━━━ Entries shown ━━━
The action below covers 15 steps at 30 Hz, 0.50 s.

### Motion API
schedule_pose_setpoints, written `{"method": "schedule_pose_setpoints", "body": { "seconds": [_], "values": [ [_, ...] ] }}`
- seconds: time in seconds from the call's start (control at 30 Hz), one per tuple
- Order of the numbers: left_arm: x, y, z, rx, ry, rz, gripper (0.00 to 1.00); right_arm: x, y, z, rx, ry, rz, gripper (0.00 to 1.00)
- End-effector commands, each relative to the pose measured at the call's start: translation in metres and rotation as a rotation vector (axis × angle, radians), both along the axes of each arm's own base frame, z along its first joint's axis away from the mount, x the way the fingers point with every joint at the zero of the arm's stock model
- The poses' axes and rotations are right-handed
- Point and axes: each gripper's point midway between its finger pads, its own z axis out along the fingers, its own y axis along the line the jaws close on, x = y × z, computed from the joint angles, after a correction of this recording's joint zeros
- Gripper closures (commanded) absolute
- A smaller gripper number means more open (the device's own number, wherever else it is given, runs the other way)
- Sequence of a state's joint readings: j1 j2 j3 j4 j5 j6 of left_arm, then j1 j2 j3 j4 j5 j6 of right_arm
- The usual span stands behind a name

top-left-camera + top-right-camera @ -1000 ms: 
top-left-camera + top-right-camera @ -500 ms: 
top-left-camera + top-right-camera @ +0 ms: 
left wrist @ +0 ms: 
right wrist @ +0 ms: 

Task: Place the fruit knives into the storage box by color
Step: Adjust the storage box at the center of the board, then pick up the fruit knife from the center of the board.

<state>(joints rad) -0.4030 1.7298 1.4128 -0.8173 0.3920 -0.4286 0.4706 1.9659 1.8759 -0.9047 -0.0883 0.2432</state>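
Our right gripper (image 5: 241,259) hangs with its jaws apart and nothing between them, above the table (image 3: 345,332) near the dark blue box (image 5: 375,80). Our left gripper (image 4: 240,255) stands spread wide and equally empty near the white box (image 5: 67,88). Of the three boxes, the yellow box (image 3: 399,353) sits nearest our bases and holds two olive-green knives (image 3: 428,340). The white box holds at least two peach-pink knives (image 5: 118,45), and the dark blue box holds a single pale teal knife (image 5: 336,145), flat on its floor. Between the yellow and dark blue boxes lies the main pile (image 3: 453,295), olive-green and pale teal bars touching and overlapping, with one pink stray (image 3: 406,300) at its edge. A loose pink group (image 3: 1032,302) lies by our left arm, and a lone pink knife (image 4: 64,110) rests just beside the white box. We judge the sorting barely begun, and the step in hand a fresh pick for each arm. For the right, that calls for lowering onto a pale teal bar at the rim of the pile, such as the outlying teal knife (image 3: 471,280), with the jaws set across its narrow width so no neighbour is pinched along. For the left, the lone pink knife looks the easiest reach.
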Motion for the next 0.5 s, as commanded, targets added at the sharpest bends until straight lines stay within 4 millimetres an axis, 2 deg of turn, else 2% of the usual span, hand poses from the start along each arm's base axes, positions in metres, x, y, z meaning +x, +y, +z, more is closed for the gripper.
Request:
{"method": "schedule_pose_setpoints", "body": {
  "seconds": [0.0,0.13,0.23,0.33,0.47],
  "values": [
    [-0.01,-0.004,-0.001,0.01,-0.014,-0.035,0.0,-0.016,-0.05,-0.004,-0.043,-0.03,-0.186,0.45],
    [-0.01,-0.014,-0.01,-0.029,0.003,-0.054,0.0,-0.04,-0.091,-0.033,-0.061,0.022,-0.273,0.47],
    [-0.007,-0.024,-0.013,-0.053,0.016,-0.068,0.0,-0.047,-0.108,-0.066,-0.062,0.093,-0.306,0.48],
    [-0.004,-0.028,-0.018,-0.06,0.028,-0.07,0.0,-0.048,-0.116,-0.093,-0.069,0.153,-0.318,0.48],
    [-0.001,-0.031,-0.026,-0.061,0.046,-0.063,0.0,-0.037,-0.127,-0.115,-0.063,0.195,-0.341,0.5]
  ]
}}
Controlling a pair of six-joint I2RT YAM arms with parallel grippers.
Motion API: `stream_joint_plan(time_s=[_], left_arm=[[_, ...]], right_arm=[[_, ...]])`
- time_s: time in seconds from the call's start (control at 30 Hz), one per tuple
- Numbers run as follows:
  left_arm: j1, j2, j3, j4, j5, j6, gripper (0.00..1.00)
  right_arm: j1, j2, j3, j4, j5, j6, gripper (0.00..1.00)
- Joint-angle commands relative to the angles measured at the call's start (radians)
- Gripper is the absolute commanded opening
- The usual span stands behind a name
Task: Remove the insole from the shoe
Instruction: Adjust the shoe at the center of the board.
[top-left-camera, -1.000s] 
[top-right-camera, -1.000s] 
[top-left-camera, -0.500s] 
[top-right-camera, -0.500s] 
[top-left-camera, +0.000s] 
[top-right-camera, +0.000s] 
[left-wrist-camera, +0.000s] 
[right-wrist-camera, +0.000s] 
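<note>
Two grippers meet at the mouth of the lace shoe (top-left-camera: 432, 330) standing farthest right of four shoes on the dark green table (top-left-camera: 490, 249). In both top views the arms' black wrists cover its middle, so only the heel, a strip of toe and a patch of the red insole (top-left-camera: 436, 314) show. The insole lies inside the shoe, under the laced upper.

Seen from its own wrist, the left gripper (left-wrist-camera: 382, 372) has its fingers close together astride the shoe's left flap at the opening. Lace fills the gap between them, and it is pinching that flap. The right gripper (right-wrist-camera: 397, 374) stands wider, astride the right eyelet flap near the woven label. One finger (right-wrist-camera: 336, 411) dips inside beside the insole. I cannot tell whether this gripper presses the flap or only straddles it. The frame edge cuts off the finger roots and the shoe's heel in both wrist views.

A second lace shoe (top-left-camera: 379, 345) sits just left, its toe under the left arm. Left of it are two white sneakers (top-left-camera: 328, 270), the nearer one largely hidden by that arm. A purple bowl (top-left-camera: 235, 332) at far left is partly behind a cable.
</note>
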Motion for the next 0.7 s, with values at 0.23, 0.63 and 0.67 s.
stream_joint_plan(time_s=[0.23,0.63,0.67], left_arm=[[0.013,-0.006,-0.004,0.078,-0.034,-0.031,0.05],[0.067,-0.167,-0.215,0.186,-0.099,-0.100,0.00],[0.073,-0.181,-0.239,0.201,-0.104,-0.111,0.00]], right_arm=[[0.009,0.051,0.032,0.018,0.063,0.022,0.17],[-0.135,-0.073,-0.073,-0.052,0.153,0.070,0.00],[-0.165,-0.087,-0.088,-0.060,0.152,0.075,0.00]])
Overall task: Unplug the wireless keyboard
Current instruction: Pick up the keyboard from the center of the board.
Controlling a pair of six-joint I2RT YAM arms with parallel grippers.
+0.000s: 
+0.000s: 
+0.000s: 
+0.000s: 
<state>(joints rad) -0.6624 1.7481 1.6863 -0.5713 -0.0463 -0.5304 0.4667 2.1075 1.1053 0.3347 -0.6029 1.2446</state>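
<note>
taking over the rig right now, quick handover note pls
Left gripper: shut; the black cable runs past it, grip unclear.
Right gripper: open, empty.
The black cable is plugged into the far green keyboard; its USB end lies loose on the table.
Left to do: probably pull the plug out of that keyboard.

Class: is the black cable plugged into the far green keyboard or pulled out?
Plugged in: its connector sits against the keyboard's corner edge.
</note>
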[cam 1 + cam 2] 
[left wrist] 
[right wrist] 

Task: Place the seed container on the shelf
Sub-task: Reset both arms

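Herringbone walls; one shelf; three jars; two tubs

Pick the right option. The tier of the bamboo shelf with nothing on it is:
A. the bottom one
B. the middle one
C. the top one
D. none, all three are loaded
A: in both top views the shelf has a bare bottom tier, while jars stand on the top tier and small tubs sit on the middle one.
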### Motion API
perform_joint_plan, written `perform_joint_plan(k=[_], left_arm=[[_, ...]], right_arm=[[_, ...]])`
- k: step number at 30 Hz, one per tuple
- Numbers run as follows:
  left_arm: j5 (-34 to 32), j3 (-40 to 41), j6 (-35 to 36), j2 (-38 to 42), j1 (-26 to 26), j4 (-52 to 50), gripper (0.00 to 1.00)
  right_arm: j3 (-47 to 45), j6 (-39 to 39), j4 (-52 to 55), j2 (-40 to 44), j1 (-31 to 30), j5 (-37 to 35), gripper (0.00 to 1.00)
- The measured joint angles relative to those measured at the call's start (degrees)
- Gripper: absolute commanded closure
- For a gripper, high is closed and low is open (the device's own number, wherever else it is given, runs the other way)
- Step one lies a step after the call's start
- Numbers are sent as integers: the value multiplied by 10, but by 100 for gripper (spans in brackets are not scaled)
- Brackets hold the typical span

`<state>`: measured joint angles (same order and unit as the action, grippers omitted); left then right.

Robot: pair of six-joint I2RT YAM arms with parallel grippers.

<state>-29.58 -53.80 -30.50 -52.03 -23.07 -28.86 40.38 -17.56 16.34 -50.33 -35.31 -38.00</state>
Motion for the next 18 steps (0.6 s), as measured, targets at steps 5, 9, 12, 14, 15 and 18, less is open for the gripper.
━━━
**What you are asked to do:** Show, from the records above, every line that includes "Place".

**The completed task:**
Task: Place the fruit knives into the storage box by color
Task: Place the seed container on the shelf

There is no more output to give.